### PROBLEM DESCRIPTION
Copy exactly the stretch of data below from the line with "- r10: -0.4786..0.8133" through the line with "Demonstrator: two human", including both of those lines.

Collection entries
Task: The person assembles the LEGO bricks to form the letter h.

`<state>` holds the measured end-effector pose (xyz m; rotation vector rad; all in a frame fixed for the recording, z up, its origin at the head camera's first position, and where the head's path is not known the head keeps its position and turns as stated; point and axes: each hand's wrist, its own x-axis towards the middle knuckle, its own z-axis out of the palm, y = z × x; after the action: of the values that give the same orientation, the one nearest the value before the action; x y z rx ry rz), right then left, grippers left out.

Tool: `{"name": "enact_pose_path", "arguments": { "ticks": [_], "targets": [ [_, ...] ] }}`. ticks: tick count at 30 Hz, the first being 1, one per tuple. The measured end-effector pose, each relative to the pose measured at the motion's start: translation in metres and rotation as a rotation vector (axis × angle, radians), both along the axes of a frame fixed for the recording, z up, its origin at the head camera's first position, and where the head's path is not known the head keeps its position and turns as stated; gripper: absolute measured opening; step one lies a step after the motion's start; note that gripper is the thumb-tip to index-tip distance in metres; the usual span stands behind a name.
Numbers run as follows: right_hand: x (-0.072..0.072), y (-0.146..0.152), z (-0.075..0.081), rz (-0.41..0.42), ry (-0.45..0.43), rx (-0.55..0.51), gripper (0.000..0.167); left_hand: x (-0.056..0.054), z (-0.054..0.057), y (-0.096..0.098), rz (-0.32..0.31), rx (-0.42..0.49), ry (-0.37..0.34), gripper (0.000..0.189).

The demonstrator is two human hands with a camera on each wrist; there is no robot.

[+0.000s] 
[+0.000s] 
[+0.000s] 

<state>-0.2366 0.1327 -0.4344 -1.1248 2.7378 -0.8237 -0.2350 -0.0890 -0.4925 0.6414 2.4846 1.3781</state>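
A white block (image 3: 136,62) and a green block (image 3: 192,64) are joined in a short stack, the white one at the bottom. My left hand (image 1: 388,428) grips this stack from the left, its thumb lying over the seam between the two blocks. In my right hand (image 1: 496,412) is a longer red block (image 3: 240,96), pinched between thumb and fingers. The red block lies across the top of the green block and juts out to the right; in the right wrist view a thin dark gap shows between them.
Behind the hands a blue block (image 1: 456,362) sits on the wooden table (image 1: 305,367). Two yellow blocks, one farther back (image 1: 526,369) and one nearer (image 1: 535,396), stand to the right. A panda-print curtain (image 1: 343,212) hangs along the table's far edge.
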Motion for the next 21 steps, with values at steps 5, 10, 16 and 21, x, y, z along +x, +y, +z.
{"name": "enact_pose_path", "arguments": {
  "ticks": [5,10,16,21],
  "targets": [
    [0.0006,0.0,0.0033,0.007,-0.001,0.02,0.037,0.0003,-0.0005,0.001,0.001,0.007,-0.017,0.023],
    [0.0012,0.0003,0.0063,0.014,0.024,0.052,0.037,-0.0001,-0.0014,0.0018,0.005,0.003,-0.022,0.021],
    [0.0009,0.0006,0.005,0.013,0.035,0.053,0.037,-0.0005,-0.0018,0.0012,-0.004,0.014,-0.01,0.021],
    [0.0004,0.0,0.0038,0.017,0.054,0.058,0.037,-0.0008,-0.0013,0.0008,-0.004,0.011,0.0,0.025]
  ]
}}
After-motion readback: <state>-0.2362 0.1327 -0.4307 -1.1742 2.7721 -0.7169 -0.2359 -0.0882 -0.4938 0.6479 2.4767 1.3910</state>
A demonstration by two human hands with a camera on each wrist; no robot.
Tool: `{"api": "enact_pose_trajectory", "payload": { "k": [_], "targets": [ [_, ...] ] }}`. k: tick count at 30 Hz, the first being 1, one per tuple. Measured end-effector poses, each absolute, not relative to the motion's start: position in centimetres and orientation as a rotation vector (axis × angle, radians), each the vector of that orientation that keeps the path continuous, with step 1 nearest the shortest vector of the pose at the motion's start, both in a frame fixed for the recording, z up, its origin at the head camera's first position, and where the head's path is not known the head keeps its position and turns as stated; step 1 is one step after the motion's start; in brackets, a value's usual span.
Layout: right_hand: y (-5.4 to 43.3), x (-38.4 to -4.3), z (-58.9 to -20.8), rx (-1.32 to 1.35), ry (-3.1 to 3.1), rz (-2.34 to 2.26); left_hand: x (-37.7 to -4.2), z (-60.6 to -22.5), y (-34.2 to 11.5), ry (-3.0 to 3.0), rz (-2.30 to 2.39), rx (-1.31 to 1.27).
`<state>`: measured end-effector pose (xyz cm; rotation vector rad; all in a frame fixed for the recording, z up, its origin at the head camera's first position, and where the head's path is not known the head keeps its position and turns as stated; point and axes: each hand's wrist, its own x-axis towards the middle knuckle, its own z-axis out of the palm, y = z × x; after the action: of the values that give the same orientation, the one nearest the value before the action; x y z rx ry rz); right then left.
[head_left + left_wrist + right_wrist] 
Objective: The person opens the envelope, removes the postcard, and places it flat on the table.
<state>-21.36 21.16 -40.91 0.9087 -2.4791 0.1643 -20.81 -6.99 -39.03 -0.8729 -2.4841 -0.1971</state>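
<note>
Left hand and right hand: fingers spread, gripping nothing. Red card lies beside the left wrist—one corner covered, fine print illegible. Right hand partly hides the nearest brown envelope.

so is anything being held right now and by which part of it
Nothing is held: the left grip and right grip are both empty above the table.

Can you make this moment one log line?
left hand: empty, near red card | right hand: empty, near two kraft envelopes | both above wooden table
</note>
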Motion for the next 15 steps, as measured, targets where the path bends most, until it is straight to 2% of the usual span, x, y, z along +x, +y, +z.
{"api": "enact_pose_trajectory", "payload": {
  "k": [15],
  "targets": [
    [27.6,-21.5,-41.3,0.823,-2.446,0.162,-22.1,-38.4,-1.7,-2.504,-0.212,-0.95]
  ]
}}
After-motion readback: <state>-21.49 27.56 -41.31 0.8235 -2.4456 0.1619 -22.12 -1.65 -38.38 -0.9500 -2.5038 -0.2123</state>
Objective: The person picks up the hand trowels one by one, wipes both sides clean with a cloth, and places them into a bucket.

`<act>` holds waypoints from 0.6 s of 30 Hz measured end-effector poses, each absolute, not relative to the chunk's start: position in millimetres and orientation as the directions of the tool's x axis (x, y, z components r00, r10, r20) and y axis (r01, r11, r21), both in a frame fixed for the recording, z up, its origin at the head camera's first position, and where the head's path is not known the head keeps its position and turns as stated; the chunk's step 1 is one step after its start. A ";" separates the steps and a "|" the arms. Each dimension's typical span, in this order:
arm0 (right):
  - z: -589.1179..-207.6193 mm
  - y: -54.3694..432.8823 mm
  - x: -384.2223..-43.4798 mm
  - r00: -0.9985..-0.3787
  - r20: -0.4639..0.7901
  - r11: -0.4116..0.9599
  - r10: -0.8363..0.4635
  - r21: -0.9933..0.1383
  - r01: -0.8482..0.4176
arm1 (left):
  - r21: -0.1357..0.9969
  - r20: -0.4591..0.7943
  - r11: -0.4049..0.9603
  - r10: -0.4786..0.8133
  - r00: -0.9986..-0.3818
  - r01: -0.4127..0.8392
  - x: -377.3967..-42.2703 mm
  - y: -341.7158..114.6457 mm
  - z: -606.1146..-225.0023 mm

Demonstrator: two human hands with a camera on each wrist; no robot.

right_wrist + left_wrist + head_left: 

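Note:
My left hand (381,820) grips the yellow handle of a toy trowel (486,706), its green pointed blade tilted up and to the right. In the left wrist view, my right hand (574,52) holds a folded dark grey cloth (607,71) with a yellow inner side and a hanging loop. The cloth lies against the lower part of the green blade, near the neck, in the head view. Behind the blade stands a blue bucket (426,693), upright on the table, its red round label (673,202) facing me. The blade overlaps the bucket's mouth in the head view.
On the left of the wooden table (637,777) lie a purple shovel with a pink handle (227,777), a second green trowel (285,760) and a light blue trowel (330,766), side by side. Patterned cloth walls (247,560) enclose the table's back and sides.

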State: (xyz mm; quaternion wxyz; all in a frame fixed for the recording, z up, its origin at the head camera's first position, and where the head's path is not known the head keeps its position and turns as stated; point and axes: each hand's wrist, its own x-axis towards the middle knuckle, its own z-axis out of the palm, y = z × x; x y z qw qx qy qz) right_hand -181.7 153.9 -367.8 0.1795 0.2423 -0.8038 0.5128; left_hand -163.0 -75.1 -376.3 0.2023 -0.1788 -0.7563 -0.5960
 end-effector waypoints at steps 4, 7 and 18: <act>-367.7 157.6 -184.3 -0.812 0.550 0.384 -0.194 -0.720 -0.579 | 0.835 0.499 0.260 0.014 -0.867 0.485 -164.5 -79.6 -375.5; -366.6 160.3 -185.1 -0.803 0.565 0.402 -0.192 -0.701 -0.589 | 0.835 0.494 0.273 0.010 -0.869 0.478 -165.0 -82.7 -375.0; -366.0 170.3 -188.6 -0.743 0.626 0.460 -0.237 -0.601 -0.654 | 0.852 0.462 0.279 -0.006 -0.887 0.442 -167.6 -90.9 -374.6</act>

### TASK ANSWER
  - r10: -0.4786..0.8133
  - r00: -0.9986..-0.3818
  - r01: -0.4127..0.8392
  - x: -377.3967..-42.2703 mm
  - y: -341.7158..114.6457 mm
  - z: -606.1146..-225.0023 mm

Demonstrator: two human hands with a camera on each wrist; no robot.

Nothing more is needed to finish the exercise.